Data extract:
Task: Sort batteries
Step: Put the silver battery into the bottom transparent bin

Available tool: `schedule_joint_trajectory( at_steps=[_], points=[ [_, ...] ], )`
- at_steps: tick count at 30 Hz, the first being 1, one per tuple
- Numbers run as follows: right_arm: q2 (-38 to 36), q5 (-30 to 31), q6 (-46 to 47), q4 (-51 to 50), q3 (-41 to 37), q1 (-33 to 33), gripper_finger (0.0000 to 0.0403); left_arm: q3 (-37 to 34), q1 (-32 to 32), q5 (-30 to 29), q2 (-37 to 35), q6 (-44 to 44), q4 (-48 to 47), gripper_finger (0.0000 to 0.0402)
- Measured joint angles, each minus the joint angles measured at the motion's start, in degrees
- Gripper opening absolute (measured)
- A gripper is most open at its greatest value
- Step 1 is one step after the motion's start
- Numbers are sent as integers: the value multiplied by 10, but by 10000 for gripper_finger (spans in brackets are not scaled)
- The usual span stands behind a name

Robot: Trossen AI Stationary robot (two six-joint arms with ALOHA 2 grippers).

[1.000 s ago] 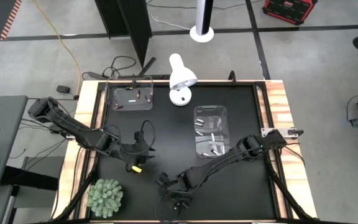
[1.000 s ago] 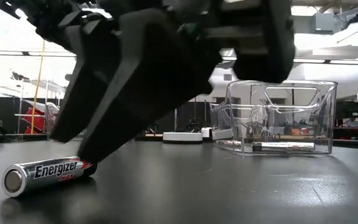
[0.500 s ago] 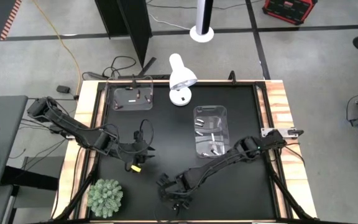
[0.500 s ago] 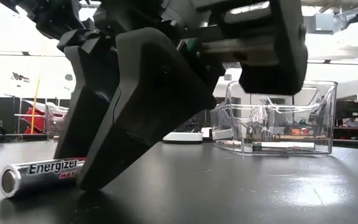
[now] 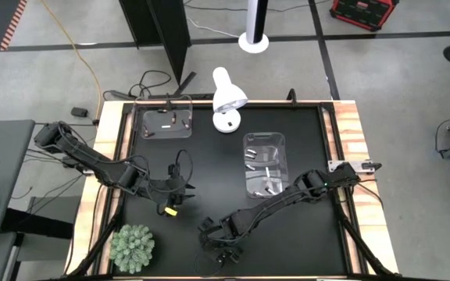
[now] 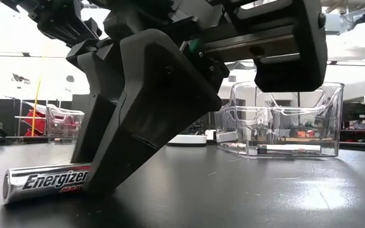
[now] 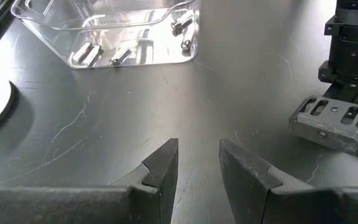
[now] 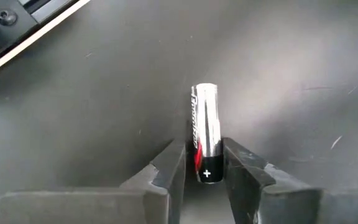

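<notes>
- A green spiky plant sits at the table's near left corner in the high view.
- The left gripper hovers over the black mat on the left half of the table. In its wrist view its fingers stand a narrow gap apart with only bare mat between them.
- A clear bin sits at the far left of the mat, with a few small batteries inside it.
- A white desk lamp stands at the far edge, just right of that bin.
- The right gripper is down at the near edge of the mat, around the middle of the table. In its wrist view its fingers pinch the black, plus-marked end of a silver Energizer battery, and the rest of the cell sticks out ahead of the tips.
- In the low view that battery lies flat on the mat, its silver end free and its other end under the dark finger.
- A second clear bin stands right of centre, beside the right arm's forearm, holding several batteries; the low view shows it behind the gripper.
</notes>
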Motion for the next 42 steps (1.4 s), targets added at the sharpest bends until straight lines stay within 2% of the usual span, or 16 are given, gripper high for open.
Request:
schedule_joint_trajectory(
  at_steps=[15, 26, 36, 42],
  points=[
    [17, 1, 28, -24, 12, -3, 12, 0, 0, 0, 0, 0, -5, 111],
    [21, 9, 10, -93, 90, -17, 3, 0, -1, 0, 0, 0, 8, 111],
    [-17, 8, -1, -65, 92, -38, 1, 0, -17, -1, -10, 9, 21, 111],
    [-56, 6, -6, -41, 92, -43, 0, -1, -25, -25, -38, 19, 19, 111]
  ],
)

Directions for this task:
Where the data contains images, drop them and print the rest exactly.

Solution to this task:
Task: Sort batteries
Step: Put the silver battery into the bottom transparent bin

Available tool: `schedule_joint_trajectory( at_steps=[_], points=[ [_, ...] ], )`
- at_steps: tick count at 30 Hz, the first being 1, one per tuple
- Numbers run as follows: right_arm: q2 (-38 to 36), q5 (-30 to 31), q6 (-46 to 47), q4 (-51 to 50), q3 (-41 to 37), q1 (-33 to 33), gripper_finger (0.0000 to 0.0403); left_arm: q3 (-37 to 34), q1 (-32 to 32), q5 (-30 to 29), q2 (-37 to 35), q6 (-44 to 44), q4 (-48 to 47), gripper_finger (0.0000 to 0.0402)
- Measured joint angles, each minus the joint angles measured at the motion's start, in degrees
- Gripper opening absolute (measured)
- A gripper is most open at its greatest value
- Step 1 is one step after the motion's start
- Numbers are sent as integers: the value multiplied by 10, but by 10000 for gripper_finger (spans in brackets are not scaled)
- The usual span stands behind a name

Robot: Trossen AI Stationary robot (two six-joint arms with ALOHA 2 grippers).

[1.000 s ago] 
[1.000 s ago] 
[0.500 s ago] 
[0.500 s ago] 
[now] 
[now] 
[now] 
[now] 

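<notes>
- A green spiky plant sits at the table's near left corner in the high view.
- The left gripper hovers over the black mat on the left half of the table. In its wrist view its fingers stand a narrow gap apart with only bare mat between them.
- A clear bin sits at the far left of the mat, with a few small batteries inside it.
- A white desk lamp stands at the far edge, just right of that bin.
- The right gripper is down at the near edge of the mat, around the middle of the table. In its wrist view its fingers pinch the black, plus-marked end of a silver Energizer battery, and the rest of the cell sticks out ahead of the tips.
- In the low view that battery lies flat on the mat, its silver end free and its other end under the dark finger.
- A second clear bin stands right of centre, beside the right arm's forearm, holding several batteries; the low view shows it behind the gripper.
</notes>
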Motion for the next 42 steps (1.4 s), targets added at the sharpest bends until straight lines stay within 2% of the usual span, or 16 are given, gripper high for open.
Request:
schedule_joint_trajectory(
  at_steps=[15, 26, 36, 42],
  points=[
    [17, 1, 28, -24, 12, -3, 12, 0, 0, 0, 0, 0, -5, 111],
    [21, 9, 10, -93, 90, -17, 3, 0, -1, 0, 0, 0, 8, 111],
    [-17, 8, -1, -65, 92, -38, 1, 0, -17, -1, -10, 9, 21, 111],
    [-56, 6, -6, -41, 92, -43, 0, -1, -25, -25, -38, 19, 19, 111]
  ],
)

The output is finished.